Task description -> No pictures go into the copy. Write out exactly the lines below from the one containing "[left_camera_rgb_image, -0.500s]" through the one containing "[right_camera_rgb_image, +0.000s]".

Source information ->
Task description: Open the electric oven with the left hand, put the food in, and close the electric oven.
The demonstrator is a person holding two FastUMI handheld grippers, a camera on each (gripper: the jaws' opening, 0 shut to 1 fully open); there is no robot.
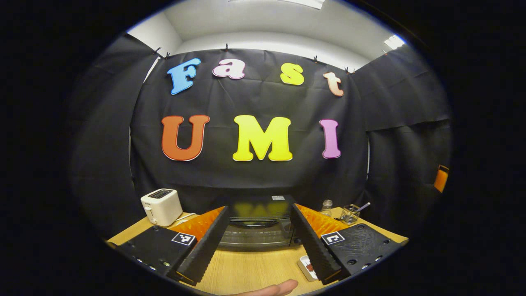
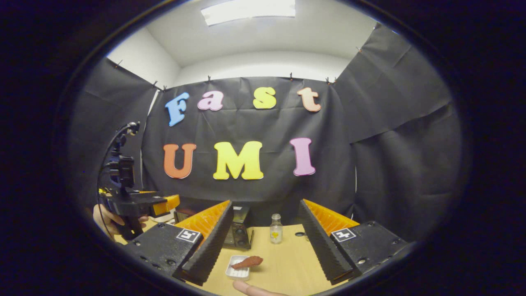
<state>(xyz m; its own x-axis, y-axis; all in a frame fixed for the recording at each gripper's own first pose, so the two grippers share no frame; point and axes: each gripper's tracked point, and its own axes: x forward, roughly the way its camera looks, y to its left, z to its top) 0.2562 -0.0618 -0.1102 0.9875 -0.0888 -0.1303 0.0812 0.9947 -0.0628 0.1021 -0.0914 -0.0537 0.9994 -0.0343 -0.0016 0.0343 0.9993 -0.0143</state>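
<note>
The black electric oven (image 1: 259, 224) stands on the wooden table (image 1: 246, 269) with its door closed, straight ahead of my left gripper (image 1: 261, 274). That gripper is open and holds nothing, still short of the oven. A small white dish (image 2: 239, 271) carries a reddish-brown piece of food (image 2: 248, 262). It lies just in front of my open right gripper (image 2: 265, 274), near its left finger. In the left gripper view the dish (image 1: 306, 265) peeks out beside the right finger. In the right gripper view, the left gripper (image 2: 164, 204) hovers at the left, held by a hand (image 2: 102, 220), and part of the oven (image 2: 240, 231) is visible.
A white toaster (image 1: 161, 206) sits left of the oven. A small glass bottle (image 1: 326, 207) and a glass holder with a utensil (image 1: 350, 213) stand to its right. The bottle (image 2: 276, 229) is beyond the dish. A person's fingertip (image 1: 275, 289) rests at the table's near edge.
</note>
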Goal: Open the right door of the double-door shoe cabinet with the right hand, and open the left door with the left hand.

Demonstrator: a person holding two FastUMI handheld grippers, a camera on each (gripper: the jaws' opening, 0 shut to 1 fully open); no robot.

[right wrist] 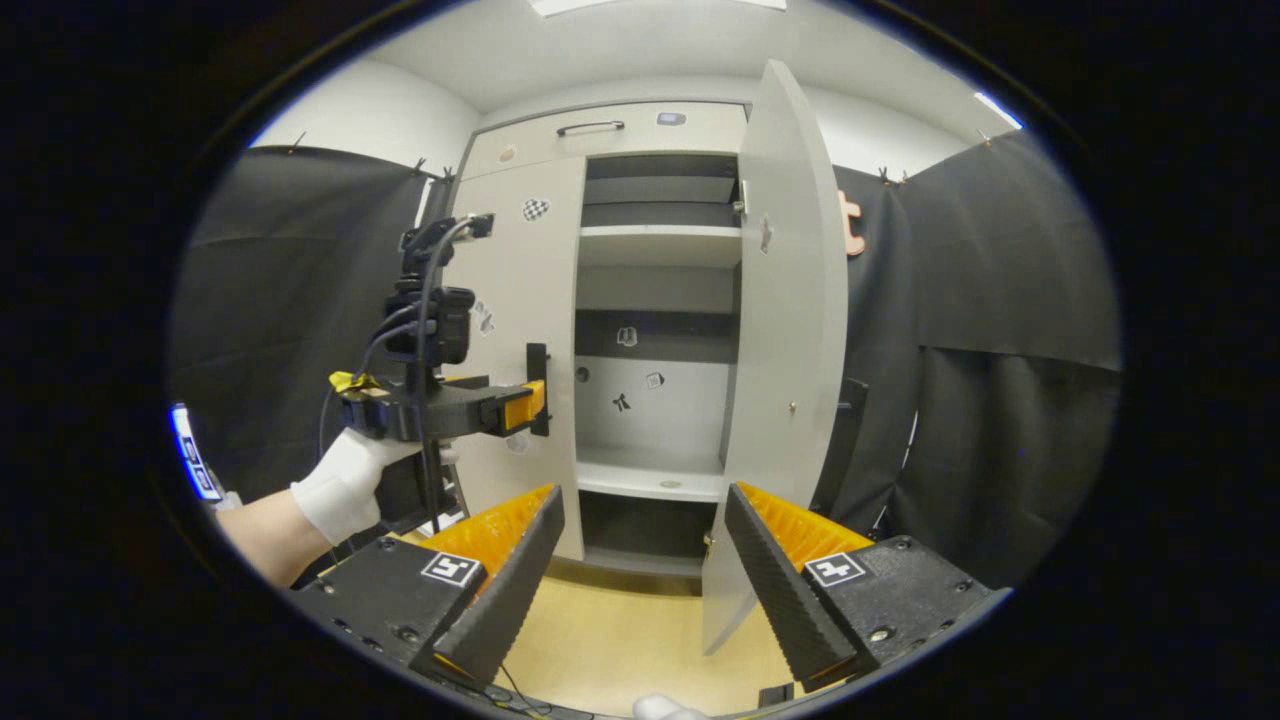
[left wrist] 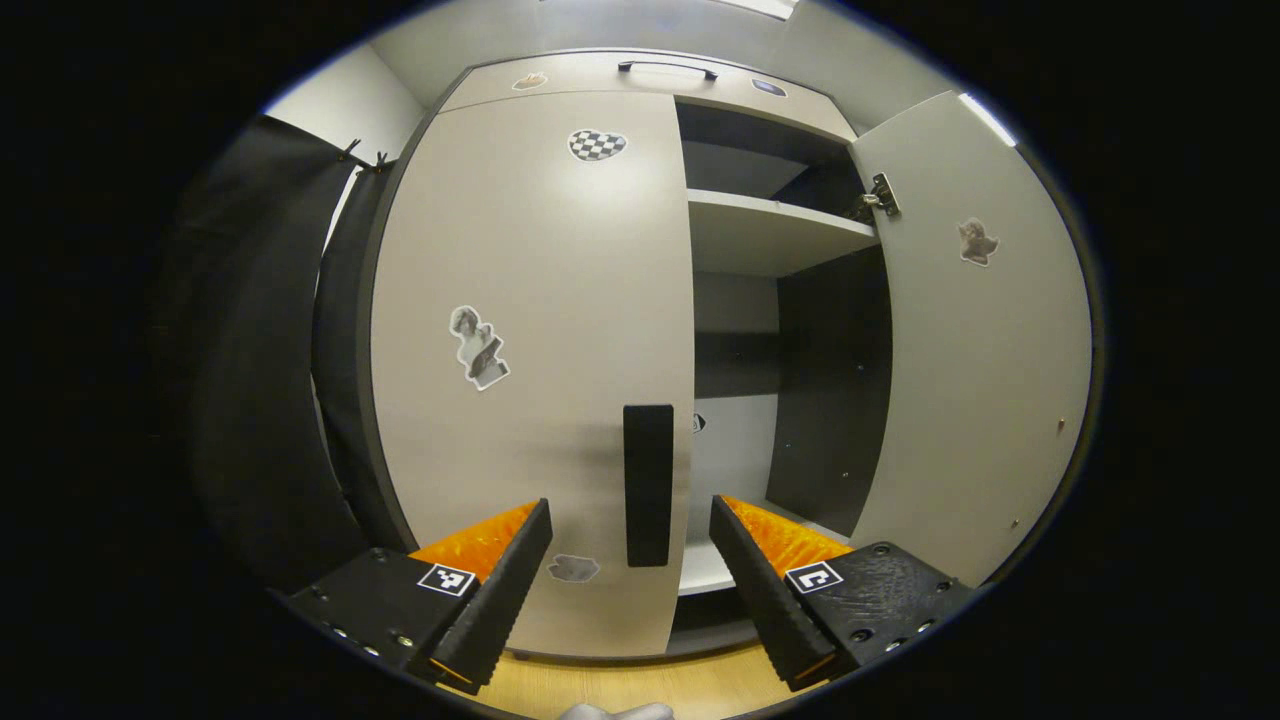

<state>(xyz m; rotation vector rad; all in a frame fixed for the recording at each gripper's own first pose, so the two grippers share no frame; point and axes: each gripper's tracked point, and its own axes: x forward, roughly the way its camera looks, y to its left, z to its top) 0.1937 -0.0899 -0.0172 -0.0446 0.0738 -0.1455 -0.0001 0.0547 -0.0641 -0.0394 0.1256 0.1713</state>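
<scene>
The right door [right wrist: 790,330] of the shoe cabinet [right wrist: 600,130] already stands wide open, and the right gripper [right wrist: 645,560] hangs back from it with its jaws spread and nothing between them. The left door [left wrist: 530,340] is closed, and the left gripper [left wrist: 630,560] is just in front of its black handle [left wrist: 648,485], jaws apart on either side of the handle and not yet pressing on it. The risk is that the jaws close too shallowly and slip off the narrow handle, or that a straight pull works against the hinge.
</scene>
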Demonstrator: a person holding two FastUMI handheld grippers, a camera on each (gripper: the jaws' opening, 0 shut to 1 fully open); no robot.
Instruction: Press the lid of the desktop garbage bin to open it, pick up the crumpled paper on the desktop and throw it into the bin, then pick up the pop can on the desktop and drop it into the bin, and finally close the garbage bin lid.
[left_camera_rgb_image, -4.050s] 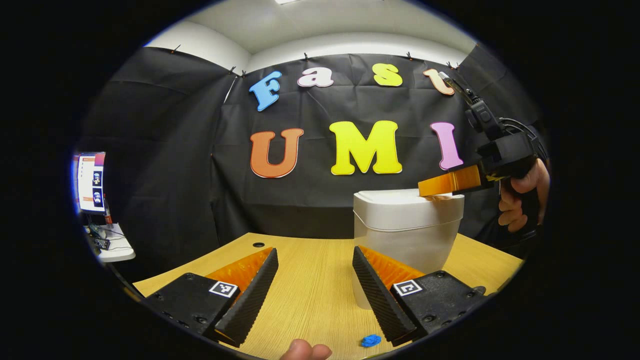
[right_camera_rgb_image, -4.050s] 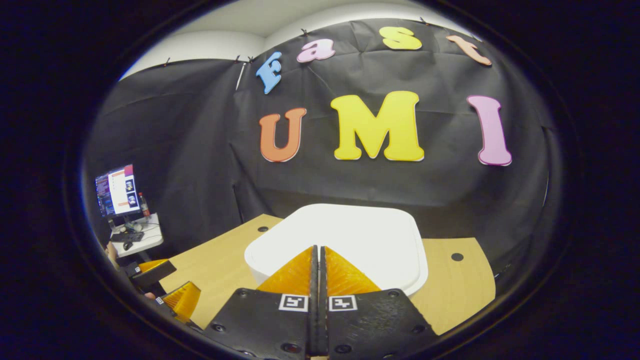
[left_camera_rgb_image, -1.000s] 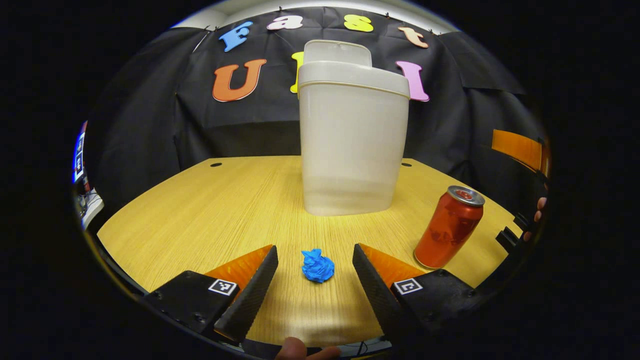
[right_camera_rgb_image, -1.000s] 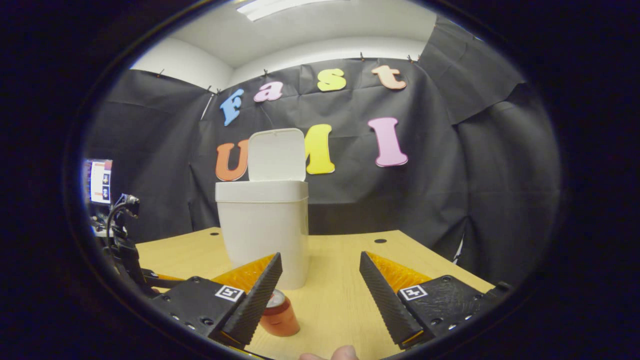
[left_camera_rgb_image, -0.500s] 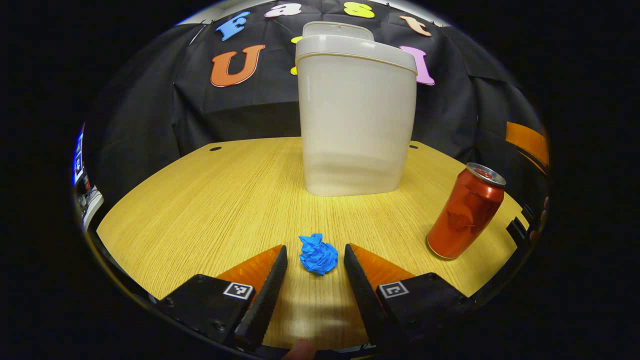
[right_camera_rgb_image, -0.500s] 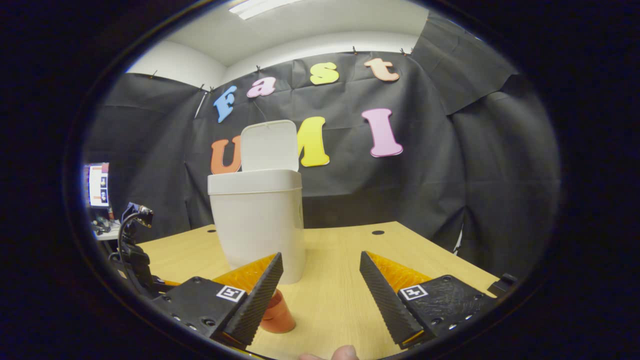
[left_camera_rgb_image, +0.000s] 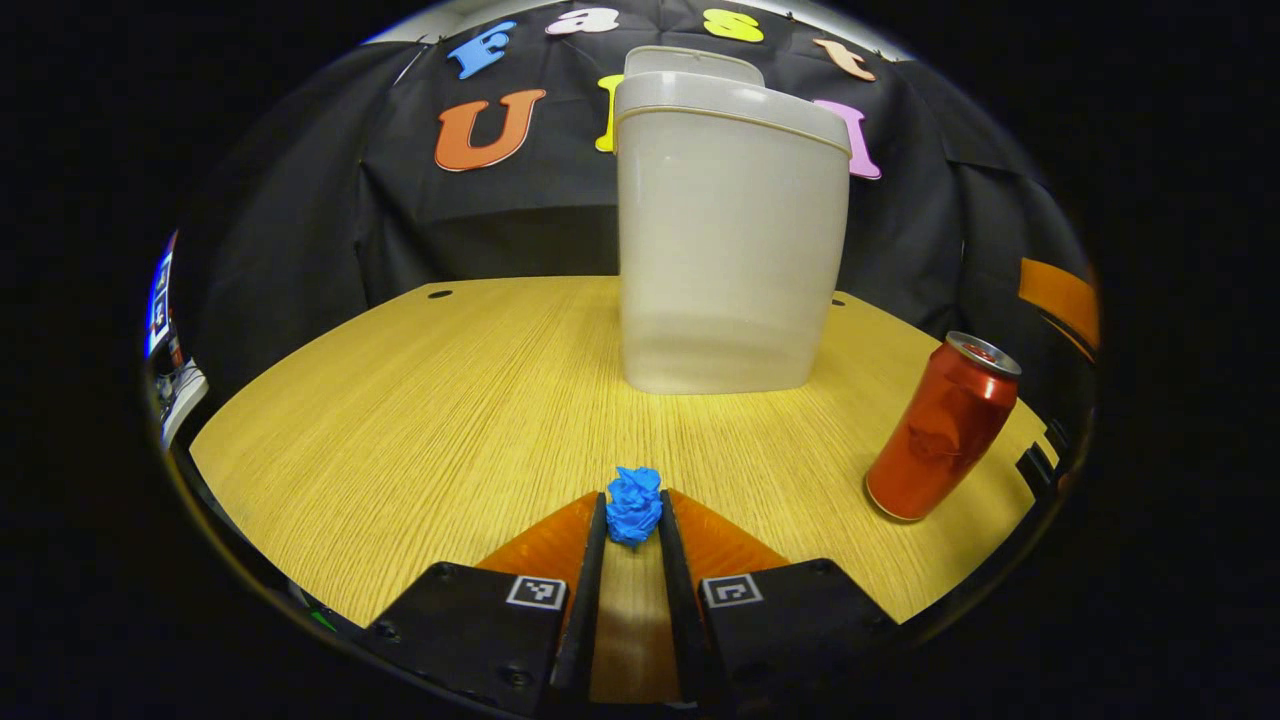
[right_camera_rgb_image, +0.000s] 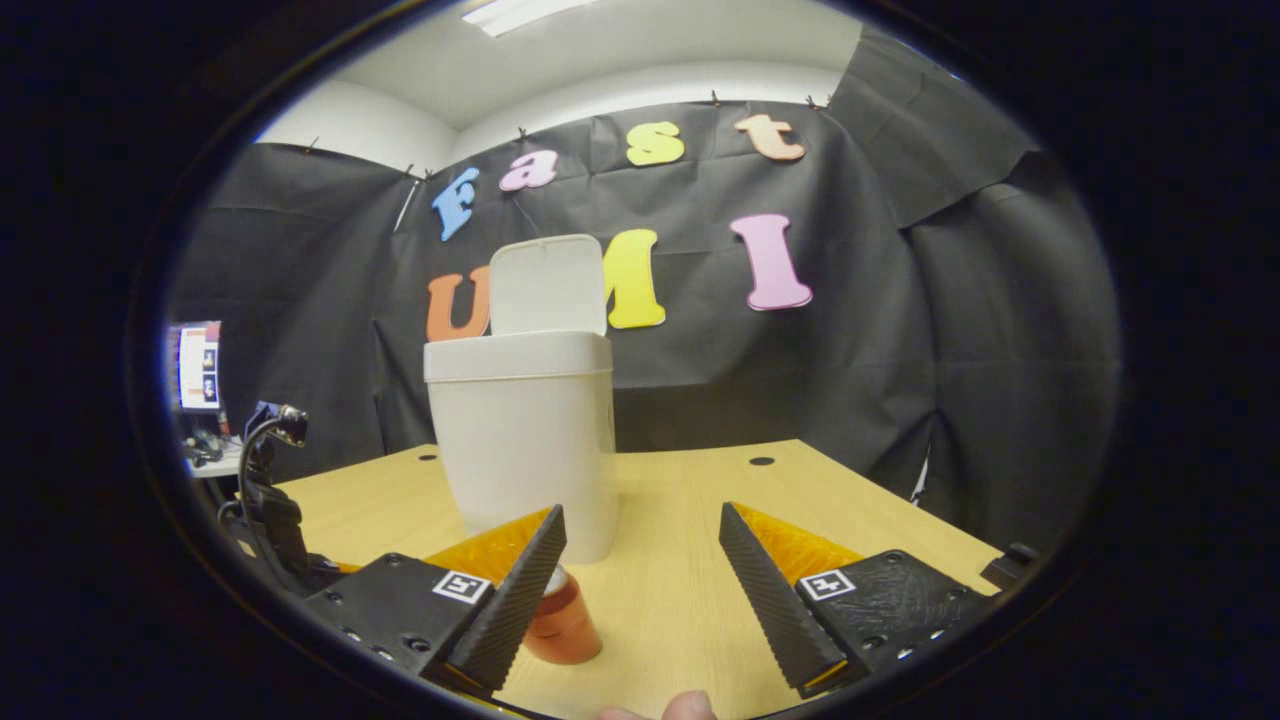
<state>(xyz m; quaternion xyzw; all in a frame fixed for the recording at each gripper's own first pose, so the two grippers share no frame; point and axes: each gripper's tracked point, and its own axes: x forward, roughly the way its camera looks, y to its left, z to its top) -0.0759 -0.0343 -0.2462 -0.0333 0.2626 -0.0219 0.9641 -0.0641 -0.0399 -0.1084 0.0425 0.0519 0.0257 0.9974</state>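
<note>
Left gripper view: a monitor (left_camera_rgb_image: 160, 305) is glimpsed beyond the counter's left edge. The left hand-held gripper (left_camera_rgb_image: 632, 520) is held low over the near edge of the wooden counter (left_camera_rgb_image: 400, 420), its two fingers drawn in and pressing on the blue crumpled paper (left_camera_rgb_image: 634, 505) from either side. The paper is seen down at counter level near the near edge. Behind it, toward the far edge, the white garbage bin (left_camera_rgb_image: 730, 240) is seen standing, with its lid (left_camera_rgb_image: 690, 62) raised behind the rim. The red pop can (left_camera_rgb_image: 942, 427) is found upright near the right edge, well apart from the paper and the bin.

Right gripper view: the monitor (right_camera_rgb_image: 198, 365) is noted at far left, with part of the other gripper's body (right_camera_rgb_image: 268, 510) by the counter's left edge. The bin (right_camera_rgb_image: 525, 450) is seen with its lid (right_camera_rgb_image: 548, 285) stood open. The pop can (right_camera_rgb_image: 560, 620) is partly hidden behind the left finger of the right hand-held gripper (right_camera_rgb_image: 640, 560), whose fingers are spread wide with nothing between them. A fingertip (right_camera_rgb_image: 690, 708) is caught at the bottom margin.
</note>
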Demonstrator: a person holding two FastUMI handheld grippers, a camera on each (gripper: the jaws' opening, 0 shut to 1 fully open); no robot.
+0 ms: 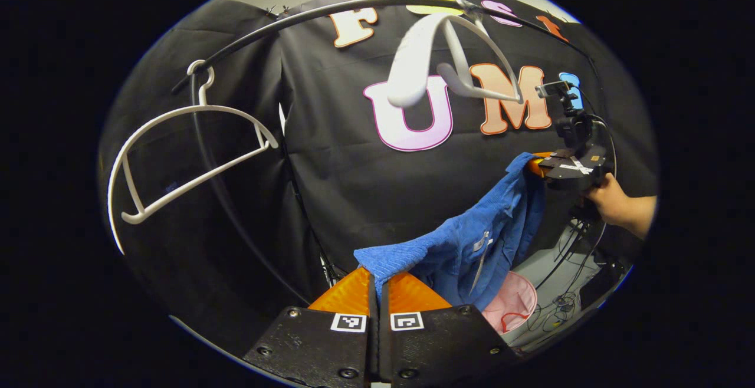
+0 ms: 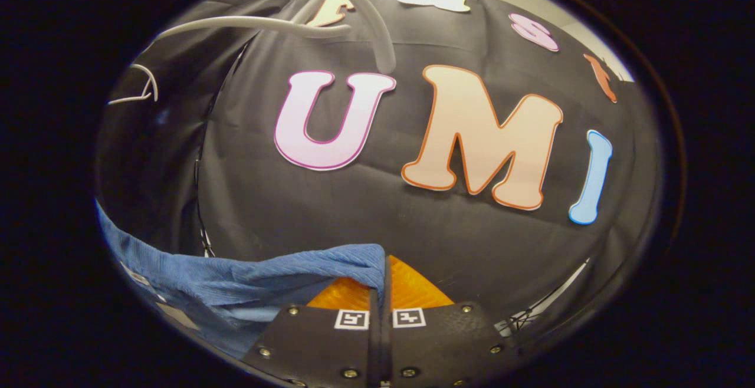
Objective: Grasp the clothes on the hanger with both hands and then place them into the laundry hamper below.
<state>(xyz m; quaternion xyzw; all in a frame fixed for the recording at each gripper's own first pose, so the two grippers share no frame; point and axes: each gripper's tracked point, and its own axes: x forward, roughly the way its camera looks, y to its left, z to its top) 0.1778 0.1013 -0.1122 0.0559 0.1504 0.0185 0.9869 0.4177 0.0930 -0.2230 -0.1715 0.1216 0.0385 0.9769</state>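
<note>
Left tool (image 1: 377,279) pinching corner of blue garment (image 1: 472,240); right tool (image 2: 383,276) pinching other corner; garment off white hanger (image 1: 448,58), hanging between tools above pink hamper (image 1: 512,304); best lower both tools together, keep cloth over hamper mouth, release late.

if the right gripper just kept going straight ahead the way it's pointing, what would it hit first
Probably the black cloth wall. Past the right gripper, shut on the blue garment, nothing else seems to stand in that line, though depth is hard to judge.
</note>
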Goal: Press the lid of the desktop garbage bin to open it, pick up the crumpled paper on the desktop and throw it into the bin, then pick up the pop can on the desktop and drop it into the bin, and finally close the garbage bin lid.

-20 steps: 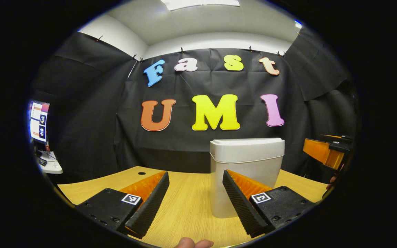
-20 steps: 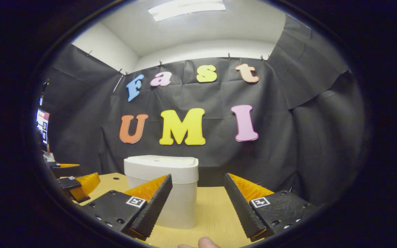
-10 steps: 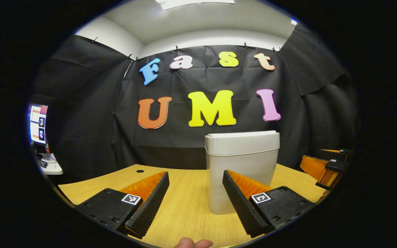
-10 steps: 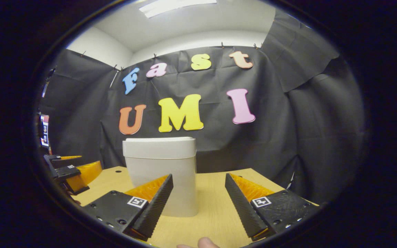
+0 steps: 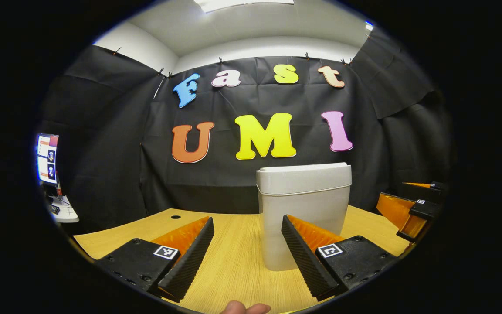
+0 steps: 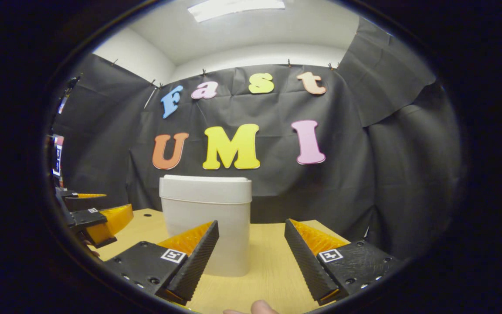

Answer for this exercise ->
[left_camera_rgb_image, -0.500s] 
[right_camera_rgb_image, -0.500s] 
[left_camera_rgb_image, +0.000s] 
[right_camera_rgb_image, +0.000s] 

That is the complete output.